*WORK ITEM*.
Return each line of the data below verbatim; pictures are to be left out.

*MATERIAL PROVIDED*.

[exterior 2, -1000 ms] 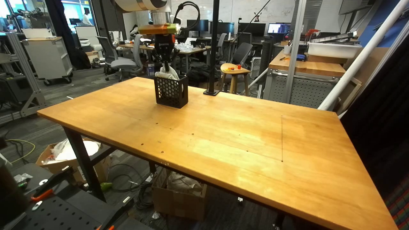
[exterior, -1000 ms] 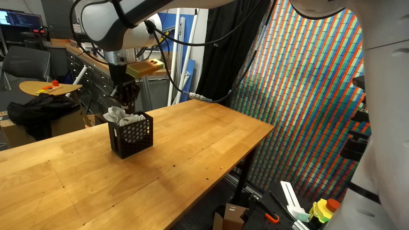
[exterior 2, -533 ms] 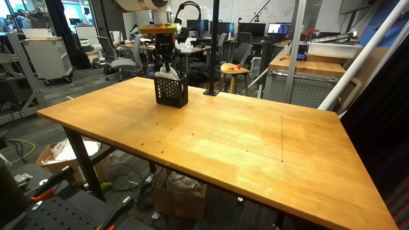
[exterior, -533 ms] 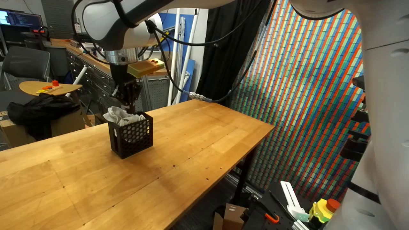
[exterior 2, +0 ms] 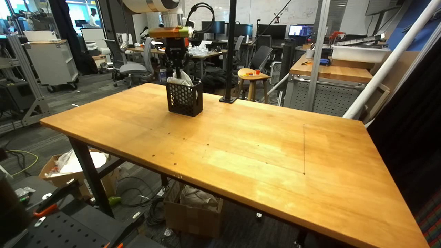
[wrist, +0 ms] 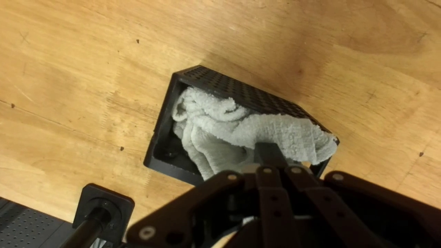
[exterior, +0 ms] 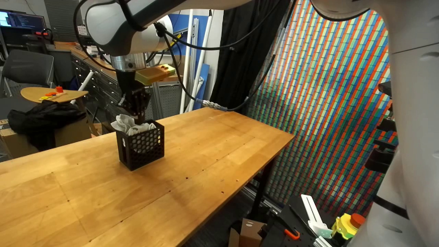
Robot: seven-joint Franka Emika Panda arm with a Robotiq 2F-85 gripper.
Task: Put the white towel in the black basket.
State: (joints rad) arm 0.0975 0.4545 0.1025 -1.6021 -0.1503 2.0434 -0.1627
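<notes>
My claw (wrist: 270, 153), pressed together, stands at white towel (wrist: 220, 129) | wrist view alone reveals inner corner of black basket (wrist: 241, 88)

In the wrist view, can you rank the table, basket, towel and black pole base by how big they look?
Largest to smallest:
wooden table, running out of frame
black basket
white towel, mostly within the basket's outline
black pole base
</notes>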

*ANSWER SECTION*.
[exterior 2, -1000 ms] 
[exterior, -1000 ms] 
[exterior 2, -533 ms] 
[exterior, -533 ms] 
[exterior 2, +0 ms] 
[wrist, +0 ms] 
[exterior, +0 ms] 
Robot: seven-joint Franka Emika Panda arm with a Robotiq 2F-85 gripper.
Task: Put the white towel in the black basket.
State: (joints rad) arm 0.0975 0.4545 0.1025 -1.6021 -0.1503 2.0434 -0.1627
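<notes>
My claw (wrist: 270, 153), pressed together, stands at white towel (wrist: 220, 129) | wrist view alone reveals inner corner of black basket (wrist: 241, 88)

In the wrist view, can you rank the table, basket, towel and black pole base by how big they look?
Largest to smallest:
wooden table, running out of frame
black basket
white towel, mostly within the basket's outline
black pole base
</notes>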

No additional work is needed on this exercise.